Monday, December 29, 2008

Deaths in Iraq

Baron Von Ottomatic at Wizbang looks at the latest report on civilian deaths in Iraq.

The UN/World Health Organization and Iraq have released the results of a new study estimating the number of excess (by violence) deaths in Iraq between March 2003 and June 2006. Folks who oppose the Iraq war, despise Bush/Cheney, and generally look for anything through which they can feel morally superior to people who supports the US mission in Iraq often bandy about the number one million Iraqi deaths as a result of the invasion. That number is erroneous and vastly inflated:

 

Limiting the study to the time since the invasion in March 2003, and extrapolating results to the whole country, researchers arrived at the 151,000 estimate. The study authors say they are 95 percent certain that the true number is between 104,000 and 223,000. Iraq's population is roughly 26 million.

....
How would Iraqi mortality have differed if there had been no invasion?
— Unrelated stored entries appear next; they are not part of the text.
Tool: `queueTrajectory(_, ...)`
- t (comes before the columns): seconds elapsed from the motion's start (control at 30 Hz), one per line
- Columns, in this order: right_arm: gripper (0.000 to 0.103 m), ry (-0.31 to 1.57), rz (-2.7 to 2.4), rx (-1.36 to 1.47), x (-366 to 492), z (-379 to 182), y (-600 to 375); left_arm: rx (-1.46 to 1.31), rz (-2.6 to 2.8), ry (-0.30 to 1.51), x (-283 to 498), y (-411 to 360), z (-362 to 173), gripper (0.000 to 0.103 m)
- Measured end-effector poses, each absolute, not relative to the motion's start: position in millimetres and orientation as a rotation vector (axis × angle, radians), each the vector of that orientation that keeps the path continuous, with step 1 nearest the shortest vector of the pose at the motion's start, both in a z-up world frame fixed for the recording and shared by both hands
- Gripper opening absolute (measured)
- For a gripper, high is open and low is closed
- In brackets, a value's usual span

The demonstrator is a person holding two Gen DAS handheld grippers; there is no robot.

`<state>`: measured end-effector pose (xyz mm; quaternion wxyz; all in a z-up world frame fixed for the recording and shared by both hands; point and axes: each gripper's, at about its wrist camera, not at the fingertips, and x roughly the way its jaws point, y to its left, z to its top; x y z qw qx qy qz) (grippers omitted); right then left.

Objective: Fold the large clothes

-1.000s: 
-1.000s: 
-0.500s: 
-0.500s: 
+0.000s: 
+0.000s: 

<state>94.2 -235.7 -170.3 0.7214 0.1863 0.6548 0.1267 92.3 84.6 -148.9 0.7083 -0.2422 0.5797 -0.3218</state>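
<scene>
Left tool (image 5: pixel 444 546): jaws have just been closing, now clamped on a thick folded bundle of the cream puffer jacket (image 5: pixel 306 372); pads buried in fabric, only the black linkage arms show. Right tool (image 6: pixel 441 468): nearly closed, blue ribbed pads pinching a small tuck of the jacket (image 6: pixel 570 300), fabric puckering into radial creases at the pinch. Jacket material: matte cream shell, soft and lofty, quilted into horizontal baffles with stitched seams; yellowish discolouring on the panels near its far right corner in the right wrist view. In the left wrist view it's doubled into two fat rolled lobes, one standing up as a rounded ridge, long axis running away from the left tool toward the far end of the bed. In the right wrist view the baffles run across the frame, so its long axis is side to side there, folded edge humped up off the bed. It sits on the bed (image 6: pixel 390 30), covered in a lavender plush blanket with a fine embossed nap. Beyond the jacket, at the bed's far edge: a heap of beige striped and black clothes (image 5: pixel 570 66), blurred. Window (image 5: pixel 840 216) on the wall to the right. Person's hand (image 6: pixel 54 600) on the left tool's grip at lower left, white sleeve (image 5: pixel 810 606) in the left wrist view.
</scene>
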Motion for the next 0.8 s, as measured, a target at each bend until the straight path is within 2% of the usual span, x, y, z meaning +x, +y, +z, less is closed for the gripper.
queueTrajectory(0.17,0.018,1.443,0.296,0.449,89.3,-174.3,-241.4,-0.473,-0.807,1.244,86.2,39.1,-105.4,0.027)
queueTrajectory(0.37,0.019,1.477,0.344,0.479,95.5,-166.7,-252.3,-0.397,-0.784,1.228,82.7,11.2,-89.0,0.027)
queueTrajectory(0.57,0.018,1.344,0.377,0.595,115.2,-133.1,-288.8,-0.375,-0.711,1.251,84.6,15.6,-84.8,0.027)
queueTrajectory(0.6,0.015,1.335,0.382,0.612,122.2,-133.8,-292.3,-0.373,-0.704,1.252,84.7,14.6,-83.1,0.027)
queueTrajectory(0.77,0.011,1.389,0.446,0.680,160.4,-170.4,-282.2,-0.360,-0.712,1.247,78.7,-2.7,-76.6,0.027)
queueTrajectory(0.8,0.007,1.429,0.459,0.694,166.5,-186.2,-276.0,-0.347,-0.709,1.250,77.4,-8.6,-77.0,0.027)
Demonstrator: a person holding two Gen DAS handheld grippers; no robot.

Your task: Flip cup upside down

It is impossible to predict what Saddam may or may not have done, but it was widely reported that sanctions imposed in 1990 were killing thousands of Iraqis a month:
 

"The sanctions, the toughest in history, are killing up to 6,000 Iraqis a month", according to Denis Halliday, a former UN coordinator of humanitarian aid to Iraq.

Six-thousand deaths a month over thirty-six months equals 216,000 dead Iraqis - a number that would place any three years between 1990 and 1999 at the high end of the 2003-2006 study results. Needless to say, there was significant momentum toward ending the sanctions. The Oil for Food program proved to be a giant slush fund through which Saddam plundered billions and bribed sympathetic voices in the UN.
....

The invasion of Iraq has saved tens of thousands of Iraqi lives.